A Sector Under Pressure

For growers and traders, the near-term picture is daunting. Compliance brings added costs—whether through greenhouse retrofits, energy-efficient lighting, labor condition audits, or certifications.

“Margins are already razor-thin,” noted a rose exporter from Colombia. “When you add compliance costs, it can feel overwhelming. But if we invest wisely, better energy systems, smarter logistics, it could also make us more resilient in the long term.” Kenyan growers, too, are weighing the implications.

“For us, the CSDDD is the real game changer,” said, Farm manager at a Naivasha-based flower farm. “It forces us to document labor practices, water use, and pesticide reduction in a way that is both transparent and verifiable. That requires investment, but it also helps us prove our value to buyers.”

Top 3 Risks for Growers

  1. Rising Costs: Investments in compliance, energy, and labor standards squeeze margins.
  2. Supply Chain Scrutiny: Human rights and environmental due diligence may expose weak links.
  3. Market Exclusion: Non-compliant suppliers risk being locked out of EU markets.

Opportunity in Disguise

Here lies the paradox: while the Green Deal pushes costs upward, it also levels the playing field and accelerates innovation.

Stricter logistics and packaging rules may initially constrain exporters, but they also promise more efficient cold chains, less waste, and higher-quality products arriving at market.

Dr. Pieter de Vries, an EU policy analyst in Brussels, framed it this way: “The Green Deal is not about punishing industries, it’s about future-proofing them. The companies that adapt now will be the ones still in the market ten years from now.”

Consumer demand is already shifting in Europe, with retailers under pressure to verify supply chain sustainability.

Speaking to Floriweek, A sustainability officer at a German supermarket chain, said: “Our buyers increasingly ask: what’s the carbon footprint of this bouquet? Were workers treated fairly? If suppliers can’t answer those questions, we’ll go to the ones who can.”

Opportunities for Exporters

  • Premium Positioning: EU buyers willing to pay more for verified sustainable products.
  • Innovation Push: Demand for smart greenhouses, biocontrols, and water recycling.
  • Market Access Advantage: Early adopters build stronger, longer-term contracts with retailers.

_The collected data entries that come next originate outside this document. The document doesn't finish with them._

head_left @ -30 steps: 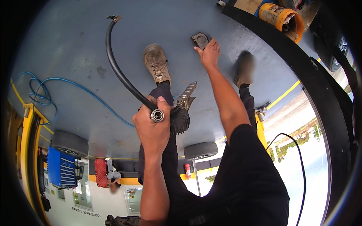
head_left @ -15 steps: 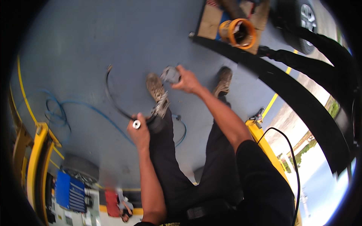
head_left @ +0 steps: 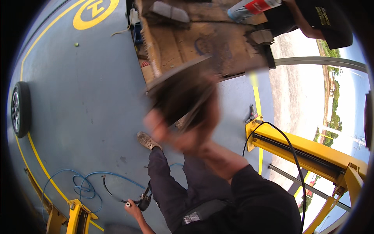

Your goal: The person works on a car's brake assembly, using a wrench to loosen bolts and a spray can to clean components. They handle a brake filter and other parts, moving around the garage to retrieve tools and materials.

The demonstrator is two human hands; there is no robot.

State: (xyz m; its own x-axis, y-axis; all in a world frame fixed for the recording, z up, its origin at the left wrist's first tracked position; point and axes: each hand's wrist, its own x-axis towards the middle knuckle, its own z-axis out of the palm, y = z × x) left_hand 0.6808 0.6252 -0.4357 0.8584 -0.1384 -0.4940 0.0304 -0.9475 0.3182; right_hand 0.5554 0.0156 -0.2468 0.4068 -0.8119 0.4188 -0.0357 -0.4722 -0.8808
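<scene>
My right hand [head_left: 194, 132] is raised in front of me, its fingers around dark, curved plates that look like brake pads [head_left: 177, 91]. Motion smears both the hand and the plates. Low at my left side, my left hand [head_left: 134, 210] is closed round a black air gun [head_left: 145, 202] with a round silver end. A short black hose [head_left: 108, 188] curves out from the gun. Beyond my right hand stands a cardboard-covered work surface [head_left: 171, 43]. A grey brake pad [head_left: 169, 11] lies at its far left, another pad [head_left: 261, 37] at its right.
A person's arm [head_left: 306, 23] and a spray can [head_left: 251, 9] are at the far right of the work surface. Blue air hose [head_left: 83, 187] loops over the floor at left. A yellow lift post [head_left: 304, 146] stands right, a wheel [head_left: 22, 109] far left.
My view has swung toward the work surface. My right hand has come up nearer to it with the plates. My left hand has dropped low beside my leg, still on the air gun.
</scene>
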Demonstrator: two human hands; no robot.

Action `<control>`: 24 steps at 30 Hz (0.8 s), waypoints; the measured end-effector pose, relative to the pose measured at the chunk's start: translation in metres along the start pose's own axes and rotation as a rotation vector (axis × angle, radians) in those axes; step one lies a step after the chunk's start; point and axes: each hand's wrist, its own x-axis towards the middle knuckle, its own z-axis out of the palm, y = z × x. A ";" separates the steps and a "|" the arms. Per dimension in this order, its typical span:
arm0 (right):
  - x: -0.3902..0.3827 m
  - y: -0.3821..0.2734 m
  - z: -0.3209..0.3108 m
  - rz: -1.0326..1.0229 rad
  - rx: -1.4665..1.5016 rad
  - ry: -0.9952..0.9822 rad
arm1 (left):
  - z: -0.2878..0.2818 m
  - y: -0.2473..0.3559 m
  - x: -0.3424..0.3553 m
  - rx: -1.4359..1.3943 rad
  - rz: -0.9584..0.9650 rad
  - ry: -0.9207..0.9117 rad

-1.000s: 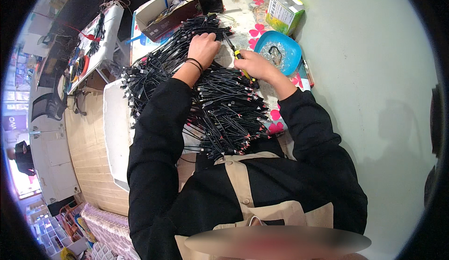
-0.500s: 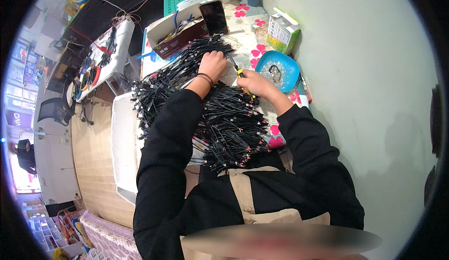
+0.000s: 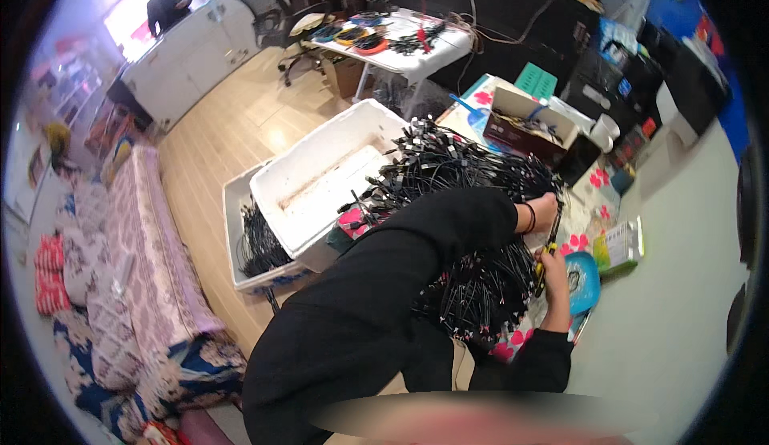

Sustainability as Strategy, Not PR

Mamias’s strongest appeal was for companies to move past defensive thinking. Instead of treating legislation as an unavoidable box-ticking exercise, firms should see it as an opportunity to integrate sustainability into their value proposition.

That means embedding environmental and social goals into strategy, building robust data systems, and adopting life-cycle thinking, from the farm to the consumer’s vase. Transparency is no longer just about reporting, it’s about trust, competitiveness, and survival.

“We need to stop thinking of sustainability as marketing,” argued Wanjiku. “It’s operations, finance, HR, logistics, it touches everything.”

Collaboration as a Competitive Edge

One recurring theme in Mamias’s address was the importance of collective action. The Floriculture Sustainability Initiative (FSI), launched in 2013, has already helped companies align on sustainability benchmarks. The industry’s involvement in developing the EU-endorsed Product Environmental Footprint (PEF) methodology is another example of proactive cooperation.

Martijn van Os, a Dutch grower and FSI member, explained: “Pre-competitive initiatives are the only way forward. No single company can bear the cost of innovation alone, but if we set shared standards, everyone benefits, including the consumer.”